We are careening toward the "end-game" for the rampant anti-intellectualism, anti-science, anti-critical thinking mind virus that plagued this country for at least the past 80 years.

This is what happens when you condition people for nearly a century, to get angry and defensive when someone who's more versed on a subject tries to teach them something (or god forbid, correct them). It has become a kneejerk reaction for so many Americans (mostly conservatives). They are so insecure that they view any type of education as a direct insult to them or some stupid bullshit like that. Like deep down, they know how ignorant they are, but for some reason they'd prefer to stay that way, so anyone who challenges that (regardless of how pure the motive), is a "smug piece of shit talking down to them."

And instead of even retaining what the person said, let alone learning it, they become even more radicalized against... well, reality.

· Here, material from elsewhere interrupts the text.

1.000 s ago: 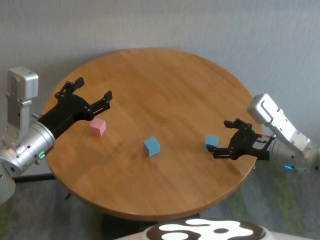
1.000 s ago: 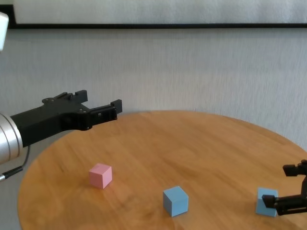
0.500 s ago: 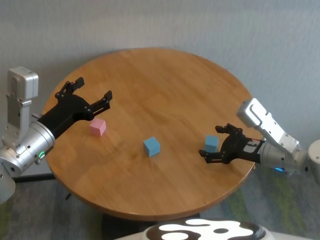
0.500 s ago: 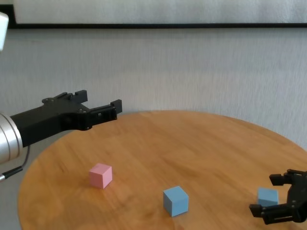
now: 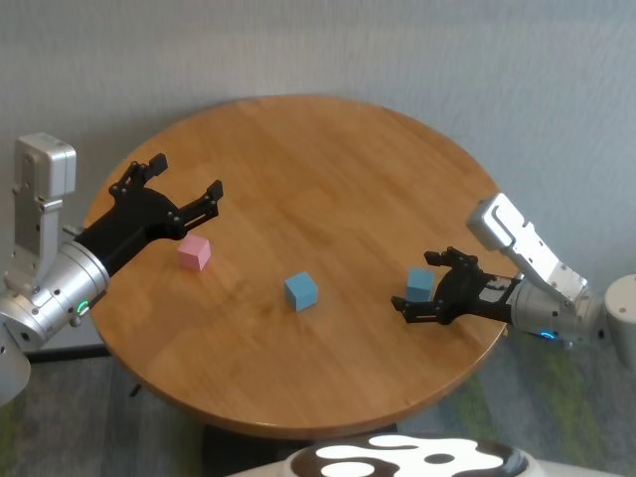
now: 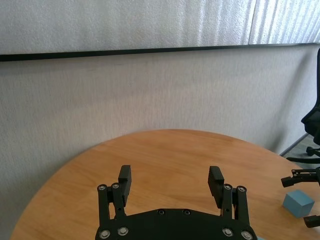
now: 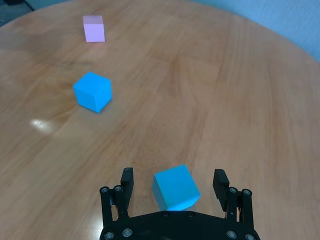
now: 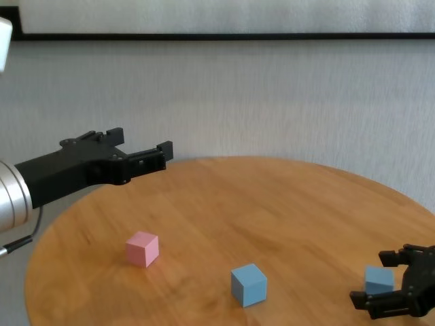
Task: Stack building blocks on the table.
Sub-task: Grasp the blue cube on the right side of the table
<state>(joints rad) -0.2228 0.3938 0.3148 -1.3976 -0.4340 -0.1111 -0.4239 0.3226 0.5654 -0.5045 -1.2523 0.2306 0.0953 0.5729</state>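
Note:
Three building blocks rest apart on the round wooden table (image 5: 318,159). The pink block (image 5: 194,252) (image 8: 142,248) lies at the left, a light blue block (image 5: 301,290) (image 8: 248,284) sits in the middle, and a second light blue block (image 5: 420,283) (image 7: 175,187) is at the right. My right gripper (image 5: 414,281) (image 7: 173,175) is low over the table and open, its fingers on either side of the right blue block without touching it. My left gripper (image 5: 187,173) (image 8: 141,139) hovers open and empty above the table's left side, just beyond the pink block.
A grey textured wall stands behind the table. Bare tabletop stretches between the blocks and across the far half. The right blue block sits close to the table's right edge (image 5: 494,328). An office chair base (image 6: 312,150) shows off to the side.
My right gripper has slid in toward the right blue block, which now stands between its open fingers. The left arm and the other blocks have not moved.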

I truly have no idea how something like this can ever be fixed at this level. We're talking over 50 million people give or take tens of millions (unsure how many have regrets).

And this is nation-ending shit.

Edit: Slightly related, but something I just thought about... Imagine if we ever have a prion-based pandemic (if that's possible?). That could straight up be the end of humankind. Prions are terrifying.

[–] Treczoks 3 points 1 day ago (2 children)

What do you think BSE was? We were lucky to keep that within the cow population.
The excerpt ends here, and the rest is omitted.